-- Problem to solve --
Repeat the listing in full, word for word.

────

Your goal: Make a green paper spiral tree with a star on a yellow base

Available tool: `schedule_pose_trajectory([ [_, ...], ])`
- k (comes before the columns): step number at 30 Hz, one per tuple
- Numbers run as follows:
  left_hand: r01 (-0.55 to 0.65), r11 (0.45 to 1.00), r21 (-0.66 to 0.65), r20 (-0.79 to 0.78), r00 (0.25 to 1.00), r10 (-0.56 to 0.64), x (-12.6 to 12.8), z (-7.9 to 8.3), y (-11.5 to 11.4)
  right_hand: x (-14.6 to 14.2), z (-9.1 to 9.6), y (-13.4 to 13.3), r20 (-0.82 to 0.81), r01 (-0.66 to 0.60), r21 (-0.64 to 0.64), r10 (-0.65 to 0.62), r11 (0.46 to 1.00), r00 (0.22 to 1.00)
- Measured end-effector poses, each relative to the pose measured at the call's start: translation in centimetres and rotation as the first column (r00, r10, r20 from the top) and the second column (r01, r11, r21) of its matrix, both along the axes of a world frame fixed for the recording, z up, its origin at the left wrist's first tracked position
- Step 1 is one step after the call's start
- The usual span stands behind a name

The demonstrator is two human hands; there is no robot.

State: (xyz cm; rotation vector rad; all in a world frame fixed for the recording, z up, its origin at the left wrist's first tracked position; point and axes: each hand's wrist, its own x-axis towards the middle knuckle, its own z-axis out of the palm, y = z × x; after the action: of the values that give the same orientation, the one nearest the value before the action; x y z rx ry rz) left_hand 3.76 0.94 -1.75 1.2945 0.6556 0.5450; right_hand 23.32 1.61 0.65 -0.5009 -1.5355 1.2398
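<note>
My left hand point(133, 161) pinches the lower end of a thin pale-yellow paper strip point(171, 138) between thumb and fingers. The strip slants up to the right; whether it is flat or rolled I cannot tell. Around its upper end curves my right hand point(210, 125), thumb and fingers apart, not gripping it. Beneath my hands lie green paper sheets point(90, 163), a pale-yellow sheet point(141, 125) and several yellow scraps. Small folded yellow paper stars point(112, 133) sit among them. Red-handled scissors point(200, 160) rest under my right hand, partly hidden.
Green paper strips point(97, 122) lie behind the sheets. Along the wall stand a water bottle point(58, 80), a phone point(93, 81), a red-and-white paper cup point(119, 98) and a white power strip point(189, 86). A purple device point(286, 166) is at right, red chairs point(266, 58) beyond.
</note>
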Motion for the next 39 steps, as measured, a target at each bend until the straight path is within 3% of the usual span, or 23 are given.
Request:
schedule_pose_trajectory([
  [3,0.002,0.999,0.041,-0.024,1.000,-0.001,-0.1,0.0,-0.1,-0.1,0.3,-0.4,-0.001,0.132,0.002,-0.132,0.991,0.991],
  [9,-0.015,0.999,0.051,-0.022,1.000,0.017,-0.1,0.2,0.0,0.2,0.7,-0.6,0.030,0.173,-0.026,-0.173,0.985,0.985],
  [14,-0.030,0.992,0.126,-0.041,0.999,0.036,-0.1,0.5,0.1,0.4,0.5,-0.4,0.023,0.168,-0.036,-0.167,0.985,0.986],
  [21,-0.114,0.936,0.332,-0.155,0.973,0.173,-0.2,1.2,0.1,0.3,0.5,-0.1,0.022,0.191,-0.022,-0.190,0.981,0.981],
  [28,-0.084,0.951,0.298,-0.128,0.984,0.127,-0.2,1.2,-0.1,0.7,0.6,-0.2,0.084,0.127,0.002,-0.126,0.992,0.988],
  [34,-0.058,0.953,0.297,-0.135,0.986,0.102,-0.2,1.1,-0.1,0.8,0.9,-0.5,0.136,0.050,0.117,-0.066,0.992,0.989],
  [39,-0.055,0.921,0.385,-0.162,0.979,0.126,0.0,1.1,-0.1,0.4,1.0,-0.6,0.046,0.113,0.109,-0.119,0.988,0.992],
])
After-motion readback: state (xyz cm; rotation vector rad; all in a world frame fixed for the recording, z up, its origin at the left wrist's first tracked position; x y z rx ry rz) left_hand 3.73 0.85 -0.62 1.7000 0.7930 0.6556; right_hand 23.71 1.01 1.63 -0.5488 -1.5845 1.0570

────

-- Solution --
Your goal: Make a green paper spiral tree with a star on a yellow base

Available tool: `schedule_pose_trajectory([ [_, ...], ])`
- k (comes before the columns): step number at 30 Hz, one per tuple
- Numbers run as follows:
  left_hand: r01 (-0.55 to 0.65), r11 (0.45 to 1.00), r21 (-0.66 to 0.65), r20 (-0.79 to 0.78), r00 (0.25 to 1.00), r10 (-0.56 to 0.64), x (-12.6 to 12.8), z (-7.9 to 8.3), y (-11.5 to 11.4)
  right_hand: x (-14.6 to 14.2), z (-9.1 to 9.6), y (-13.4 to 13.3), r20 (-0.82 to 0.81), r01 (-0.66 to 0.60), r21 (-0.64 to 0.64), r10 (-0.65 to 0.62), r11 (0.46 to 1.00), r00 (0.22 to 1.00)
- Measured end-effector poses, each relative to the pose measured at the call's start: translation in centimetres and rotation as the first column (r00, r10, r20 from the top) and the second column (r01, r11, r21) of its matrix, both along the axes of a world frame fixed for the recording, z up, its origin at the left wrist's first tracked position
- Step 1 is one step after the call's start
- The usual span stands behind a name

The demonstrator is two human hands; there is no robot.

State: (xyz cm; rotation vector rad; all in a world frame fixed for the recording, z up, its origin at the left wrist's first tracked position; point and axes: each hand's wrist, its own x-axis towards the middle knuckle, its own z-axis out of the palm, y = z × x; after the action: of the values that give the same orientation, the one nearest the value before the action; x y z rx ry rz) left_hand 3.76 0.94 -1.75 1.2945 0.6556 0.5450; right_hand 23.32 1.61 0.65 -0.5009 -1.5355 1.2398
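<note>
My left hand point(133, 161) pinches the lower end of a thin pale-yellow paper strip point(171, 138) between thumb and fingers. The strip slants up to the right; whether it is flat or rolled I cannot tell. Around its upper end curves my right hand point(210, 125), thumb and fingers apart, not gripping it. Beneath my hands lie green paper sheets point(90, 163), a pale-yellow sheet point(141, 125) and several yellow scraps. Small folded yellow paper stars point(112, 133) sit among them. Red-handled scissors point(200, 160) rest under my right hand, partly hidden.
Green paper strips point(97, 122) lie behind the sheets. Along the wall stand a water bottle point(58, 80), a phone point(93, 81), a red-and-white paper cup point(119, 98) and a white power strip point(189, 86). A purple device point(286, 166) is at right, red chairs point(266, 58) beyond.
</note>
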Motion for the next 39 steps, as measured, a target at each bend until the straight path is within 3% of the usual span, or 23 are given.
Request:
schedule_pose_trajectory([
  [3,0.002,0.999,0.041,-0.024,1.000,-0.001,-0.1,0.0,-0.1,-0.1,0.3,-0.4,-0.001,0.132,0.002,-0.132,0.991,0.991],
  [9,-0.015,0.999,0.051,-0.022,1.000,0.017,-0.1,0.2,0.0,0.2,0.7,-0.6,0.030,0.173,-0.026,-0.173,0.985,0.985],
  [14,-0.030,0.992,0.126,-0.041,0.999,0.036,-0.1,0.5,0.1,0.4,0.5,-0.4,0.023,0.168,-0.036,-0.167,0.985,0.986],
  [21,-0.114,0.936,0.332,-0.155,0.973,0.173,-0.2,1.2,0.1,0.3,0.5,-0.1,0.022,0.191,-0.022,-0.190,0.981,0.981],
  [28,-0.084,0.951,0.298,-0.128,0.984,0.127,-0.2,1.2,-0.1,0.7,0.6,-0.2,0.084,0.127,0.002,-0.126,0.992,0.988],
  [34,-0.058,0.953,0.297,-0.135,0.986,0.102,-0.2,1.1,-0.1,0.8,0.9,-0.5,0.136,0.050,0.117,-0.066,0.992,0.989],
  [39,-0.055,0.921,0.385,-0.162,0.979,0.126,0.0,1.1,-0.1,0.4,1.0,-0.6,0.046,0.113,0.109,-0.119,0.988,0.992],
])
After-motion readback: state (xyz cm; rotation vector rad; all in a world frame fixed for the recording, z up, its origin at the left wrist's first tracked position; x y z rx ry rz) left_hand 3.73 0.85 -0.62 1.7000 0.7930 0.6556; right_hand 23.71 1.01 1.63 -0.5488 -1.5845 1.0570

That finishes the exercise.